*Problem statement*. Using the entries below, show all lines with the string "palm".

*Supplied material*.
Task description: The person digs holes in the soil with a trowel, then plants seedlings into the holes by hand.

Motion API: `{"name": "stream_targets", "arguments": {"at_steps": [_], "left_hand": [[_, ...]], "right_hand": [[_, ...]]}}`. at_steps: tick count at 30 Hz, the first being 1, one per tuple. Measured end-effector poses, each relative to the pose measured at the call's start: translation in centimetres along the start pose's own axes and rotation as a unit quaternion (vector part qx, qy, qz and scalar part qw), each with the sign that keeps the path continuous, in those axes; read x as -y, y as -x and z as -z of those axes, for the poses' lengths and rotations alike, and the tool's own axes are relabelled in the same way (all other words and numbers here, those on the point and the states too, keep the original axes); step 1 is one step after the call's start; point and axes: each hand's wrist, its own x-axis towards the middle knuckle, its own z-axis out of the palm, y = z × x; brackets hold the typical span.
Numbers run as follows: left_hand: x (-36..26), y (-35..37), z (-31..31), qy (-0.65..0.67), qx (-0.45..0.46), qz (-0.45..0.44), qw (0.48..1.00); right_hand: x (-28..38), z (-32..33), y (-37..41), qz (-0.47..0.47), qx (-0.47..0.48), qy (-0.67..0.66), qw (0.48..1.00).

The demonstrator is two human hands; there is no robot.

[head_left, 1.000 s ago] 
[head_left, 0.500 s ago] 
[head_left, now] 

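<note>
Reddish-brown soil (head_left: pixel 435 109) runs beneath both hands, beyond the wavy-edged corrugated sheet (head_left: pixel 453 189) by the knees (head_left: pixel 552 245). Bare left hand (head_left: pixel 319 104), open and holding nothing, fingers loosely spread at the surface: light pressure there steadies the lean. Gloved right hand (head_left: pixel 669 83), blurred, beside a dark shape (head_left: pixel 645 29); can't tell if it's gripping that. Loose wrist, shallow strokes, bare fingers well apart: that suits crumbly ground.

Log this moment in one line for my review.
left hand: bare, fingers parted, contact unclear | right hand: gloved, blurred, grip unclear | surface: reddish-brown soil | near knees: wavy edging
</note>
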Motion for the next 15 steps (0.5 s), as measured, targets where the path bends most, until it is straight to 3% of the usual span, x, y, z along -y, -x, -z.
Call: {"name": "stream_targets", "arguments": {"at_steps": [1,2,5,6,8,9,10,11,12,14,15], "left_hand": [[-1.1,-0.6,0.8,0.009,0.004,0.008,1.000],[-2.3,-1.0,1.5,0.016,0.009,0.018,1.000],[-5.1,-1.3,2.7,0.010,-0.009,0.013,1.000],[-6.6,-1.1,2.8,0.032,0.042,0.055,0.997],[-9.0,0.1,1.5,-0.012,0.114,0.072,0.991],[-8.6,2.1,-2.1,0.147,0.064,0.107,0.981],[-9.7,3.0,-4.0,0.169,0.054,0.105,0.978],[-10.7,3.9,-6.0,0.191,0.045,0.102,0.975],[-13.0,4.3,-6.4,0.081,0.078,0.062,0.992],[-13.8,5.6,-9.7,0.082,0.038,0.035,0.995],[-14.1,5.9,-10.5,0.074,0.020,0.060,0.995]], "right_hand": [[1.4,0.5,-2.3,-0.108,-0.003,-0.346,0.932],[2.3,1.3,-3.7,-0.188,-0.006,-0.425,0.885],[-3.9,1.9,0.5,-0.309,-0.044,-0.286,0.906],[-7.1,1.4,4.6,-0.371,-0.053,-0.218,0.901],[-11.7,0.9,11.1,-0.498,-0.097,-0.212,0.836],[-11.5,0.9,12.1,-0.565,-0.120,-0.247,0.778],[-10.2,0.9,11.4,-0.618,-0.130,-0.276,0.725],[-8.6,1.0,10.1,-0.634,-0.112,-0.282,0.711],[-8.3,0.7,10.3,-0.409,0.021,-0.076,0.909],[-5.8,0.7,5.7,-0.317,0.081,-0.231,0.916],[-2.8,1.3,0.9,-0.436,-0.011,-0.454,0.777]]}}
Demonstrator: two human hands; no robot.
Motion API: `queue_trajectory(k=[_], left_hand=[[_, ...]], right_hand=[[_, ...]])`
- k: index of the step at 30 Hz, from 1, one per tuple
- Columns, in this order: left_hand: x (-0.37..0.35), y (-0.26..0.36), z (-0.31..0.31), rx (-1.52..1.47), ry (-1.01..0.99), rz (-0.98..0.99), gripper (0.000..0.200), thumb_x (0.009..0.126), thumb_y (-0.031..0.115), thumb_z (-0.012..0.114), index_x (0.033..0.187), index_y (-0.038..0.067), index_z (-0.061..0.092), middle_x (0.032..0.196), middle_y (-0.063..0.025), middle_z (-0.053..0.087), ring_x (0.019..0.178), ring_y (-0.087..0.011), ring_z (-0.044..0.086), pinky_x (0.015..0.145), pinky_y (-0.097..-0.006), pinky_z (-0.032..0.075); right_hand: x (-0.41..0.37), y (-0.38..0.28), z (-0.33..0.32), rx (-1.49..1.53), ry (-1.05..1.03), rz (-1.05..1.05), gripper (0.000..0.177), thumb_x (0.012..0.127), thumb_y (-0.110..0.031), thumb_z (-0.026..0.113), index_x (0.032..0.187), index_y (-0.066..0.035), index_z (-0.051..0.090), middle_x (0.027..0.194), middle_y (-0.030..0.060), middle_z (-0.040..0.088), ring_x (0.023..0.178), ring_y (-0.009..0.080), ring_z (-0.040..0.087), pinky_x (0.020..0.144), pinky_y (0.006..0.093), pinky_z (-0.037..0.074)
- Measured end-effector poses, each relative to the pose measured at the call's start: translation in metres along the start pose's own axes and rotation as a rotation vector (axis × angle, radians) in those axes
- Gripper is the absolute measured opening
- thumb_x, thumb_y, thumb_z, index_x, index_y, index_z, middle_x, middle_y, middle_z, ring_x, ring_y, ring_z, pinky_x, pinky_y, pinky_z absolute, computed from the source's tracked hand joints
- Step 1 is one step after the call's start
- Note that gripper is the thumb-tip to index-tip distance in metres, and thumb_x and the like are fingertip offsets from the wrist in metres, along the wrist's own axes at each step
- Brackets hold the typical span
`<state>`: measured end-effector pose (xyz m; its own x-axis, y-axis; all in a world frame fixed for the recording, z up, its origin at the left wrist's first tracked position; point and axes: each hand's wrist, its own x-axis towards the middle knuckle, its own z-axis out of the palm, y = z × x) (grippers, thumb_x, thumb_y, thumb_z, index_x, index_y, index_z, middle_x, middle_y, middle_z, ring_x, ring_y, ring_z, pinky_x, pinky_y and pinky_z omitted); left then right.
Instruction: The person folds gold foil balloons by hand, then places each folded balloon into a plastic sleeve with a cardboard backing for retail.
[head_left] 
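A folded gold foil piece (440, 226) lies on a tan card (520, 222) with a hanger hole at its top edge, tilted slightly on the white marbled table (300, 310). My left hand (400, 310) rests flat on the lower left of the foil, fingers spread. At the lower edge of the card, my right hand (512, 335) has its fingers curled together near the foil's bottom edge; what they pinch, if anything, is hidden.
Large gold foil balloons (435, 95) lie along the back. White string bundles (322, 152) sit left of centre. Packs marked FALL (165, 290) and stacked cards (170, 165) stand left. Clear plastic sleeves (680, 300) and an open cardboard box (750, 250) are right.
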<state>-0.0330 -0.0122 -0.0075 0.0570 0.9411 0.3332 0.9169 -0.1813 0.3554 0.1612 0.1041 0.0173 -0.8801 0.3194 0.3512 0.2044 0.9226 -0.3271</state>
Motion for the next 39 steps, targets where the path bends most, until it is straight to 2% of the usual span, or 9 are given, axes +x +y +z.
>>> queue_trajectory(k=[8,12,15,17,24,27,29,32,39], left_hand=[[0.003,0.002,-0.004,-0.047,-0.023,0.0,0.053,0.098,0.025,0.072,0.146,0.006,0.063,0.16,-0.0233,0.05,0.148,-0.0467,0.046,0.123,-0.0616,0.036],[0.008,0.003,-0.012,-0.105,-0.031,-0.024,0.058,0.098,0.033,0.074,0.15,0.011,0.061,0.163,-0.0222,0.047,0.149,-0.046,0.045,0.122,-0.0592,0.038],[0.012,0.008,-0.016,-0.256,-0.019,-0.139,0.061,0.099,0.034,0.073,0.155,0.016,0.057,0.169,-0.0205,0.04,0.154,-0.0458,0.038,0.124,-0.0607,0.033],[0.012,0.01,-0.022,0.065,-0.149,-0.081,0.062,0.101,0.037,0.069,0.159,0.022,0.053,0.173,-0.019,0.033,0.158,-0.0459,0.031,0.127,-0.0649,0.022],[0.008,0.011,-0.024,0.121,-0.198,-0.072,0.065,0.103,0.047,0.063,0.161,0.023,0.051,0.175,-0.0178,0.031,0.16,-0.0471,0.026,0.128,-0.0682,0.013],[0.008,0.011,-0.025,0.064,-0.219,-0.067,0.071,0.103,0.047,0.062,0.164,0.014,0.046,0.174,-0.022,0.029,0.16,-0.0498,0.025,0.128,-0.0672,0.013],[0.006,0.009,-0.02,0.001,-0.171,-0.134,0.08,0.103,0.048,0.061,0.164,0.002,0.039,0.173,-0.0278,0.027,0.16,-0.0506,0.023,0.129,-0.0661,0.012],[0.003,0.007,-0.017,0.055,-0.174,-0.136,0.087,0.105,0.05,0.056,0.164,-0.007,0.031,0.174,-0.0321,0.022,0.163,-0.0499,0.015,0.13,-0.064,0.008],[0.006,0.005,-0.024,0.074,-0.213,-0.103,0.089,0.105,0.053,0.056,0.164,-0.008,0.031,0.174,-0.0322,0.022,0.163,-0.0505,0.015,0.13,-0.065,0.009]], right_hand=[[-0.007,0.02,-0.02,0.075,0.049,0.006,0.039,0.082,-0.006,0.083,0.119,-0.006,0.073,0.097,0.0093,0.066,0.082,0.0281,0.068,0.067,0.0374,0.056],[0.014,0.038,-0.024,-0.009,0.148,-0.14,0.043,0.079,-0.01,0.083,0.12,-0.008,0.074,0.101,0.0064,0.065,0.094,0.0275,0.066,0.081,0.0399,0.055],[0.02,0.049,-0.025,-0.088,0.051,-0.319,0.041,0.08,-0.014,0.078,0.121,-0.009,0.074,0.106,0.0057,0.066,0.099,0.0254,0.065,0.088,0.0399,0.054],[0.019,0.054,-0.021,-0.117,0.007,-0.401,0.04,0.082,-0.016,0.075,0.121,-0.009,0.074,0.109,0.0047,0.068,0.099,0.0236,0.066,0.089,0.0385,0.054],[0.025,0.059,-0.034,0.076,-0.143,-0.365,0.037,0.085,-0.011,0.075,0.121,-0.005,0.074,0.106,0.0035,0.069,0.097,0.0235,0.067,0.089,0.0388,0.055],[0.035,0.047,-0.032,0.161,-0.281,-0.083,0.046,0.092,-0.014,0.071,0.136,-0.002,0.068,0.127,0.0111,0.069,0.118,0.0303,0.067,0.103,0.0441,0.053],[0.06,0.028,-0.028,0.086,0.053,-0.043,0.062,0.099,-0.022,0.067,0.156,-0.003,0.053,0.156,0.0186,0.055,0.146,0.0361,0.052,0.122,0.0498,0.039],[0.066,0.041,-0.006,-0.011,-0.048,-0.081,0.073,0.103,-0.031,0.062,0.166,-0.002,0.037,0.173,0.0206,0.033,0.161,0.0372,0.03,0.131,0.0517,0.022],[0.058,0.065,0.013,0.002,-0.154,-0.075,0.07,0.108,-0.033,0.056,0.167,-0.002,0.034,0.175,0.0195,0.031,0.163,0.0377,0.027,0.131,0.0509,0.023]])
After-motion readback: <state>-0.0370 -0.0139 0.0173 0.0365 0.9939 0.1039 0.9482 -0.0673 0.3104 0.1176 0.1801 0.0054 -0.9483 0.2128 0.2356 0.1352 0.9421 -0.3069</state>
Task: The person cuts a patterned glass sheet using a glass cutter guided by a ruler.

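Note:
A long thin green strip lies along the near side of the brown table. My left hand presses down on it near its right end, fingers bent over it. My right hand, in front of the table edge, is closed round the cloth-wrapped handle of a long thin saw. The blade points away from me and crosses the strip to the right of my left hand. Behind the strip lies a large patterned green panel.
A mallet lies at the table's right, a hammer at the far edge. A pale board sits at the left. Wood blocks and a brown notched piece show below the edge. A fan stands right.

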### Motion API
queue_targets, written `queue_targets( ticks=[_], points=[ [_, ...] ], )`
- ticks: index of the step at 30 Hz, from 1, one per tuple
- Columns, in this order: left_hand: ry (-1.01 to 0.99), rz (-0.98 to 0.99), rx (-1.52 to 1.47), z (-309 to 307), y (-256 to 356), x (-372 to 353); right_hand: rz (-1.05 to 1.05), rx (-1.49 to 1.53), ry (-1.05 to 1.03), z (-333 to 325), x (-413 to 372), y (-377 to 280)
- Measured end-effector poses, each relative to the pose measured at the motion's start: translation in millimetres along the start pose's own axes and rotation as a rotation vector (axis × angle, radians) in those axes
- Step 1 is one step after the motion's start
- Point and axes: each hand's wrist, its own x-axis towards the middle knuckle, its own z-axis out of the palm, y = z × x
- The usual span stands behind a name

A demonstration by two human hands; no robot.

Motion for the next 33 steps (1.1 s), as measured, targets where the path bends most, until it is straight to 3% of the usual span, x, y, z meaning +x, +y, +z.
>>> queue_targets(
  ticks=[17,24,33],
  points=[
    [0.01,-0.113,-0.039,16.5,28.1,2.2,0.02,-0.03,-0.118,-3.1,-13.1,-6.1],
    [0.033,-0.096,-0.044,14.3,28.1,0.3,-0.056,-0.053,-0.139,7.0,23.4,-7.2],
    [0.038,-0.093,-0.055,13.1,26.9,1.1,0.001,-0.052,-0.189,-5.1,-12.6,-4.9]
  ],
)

*Answer to this task*.
Motion API: `{"name": "stream_targets", "arguments": {"at_steps": [_], "left_hand": [[_, ...]], "right_hand": [[_, ...]]}}`. at_steps: tick count at 30 Hz, the first being 1, one per tuple. Measured end-effector poses, each relative to the pose measured at the call's start: translation in centimetres along the start pose's own axes and rotation as a unit quaternion (vector part qx, qy, qz and scalar part qw), each with the sign that keeps the path continuous, in those axes; read x as -y, y as -x and z as -z of those axes, for the poses' lengths and rotations alike, and the tool's own axes are relabelled in the same way (all other words and numbers here, those on the point and the states too, keep the original axes); step 1 is one step after the call's start; point and axes: each hand's wrist, its own x-axis towards the middle knuckle, its own z-axis out of the palm, y = z × x; brackets hold the typical span.
`<state>`: measured end-effector pose (xyz m; its own x-axis, y-axis; all in a world frame fixed for the recording, z up, its origin at the left wrist's first tracked position; point and axes: each hand's wrist, its own x-axis towards the middle knuckle, its own z-axis out of the palm, y = z × x) (grippers, thumb_x, thumb_y, thumb_z, index_x, index_y, index_z, middle_x, middle_y, middle_z, ring_x, ring_y, ring_z, pinky_x, pinky_y and pinky_z omitted); left then right.
- Point and axes: each hand's wrist, its own x-axis towards the middle knuckle, its own z-axis out of the palm, y = z × x

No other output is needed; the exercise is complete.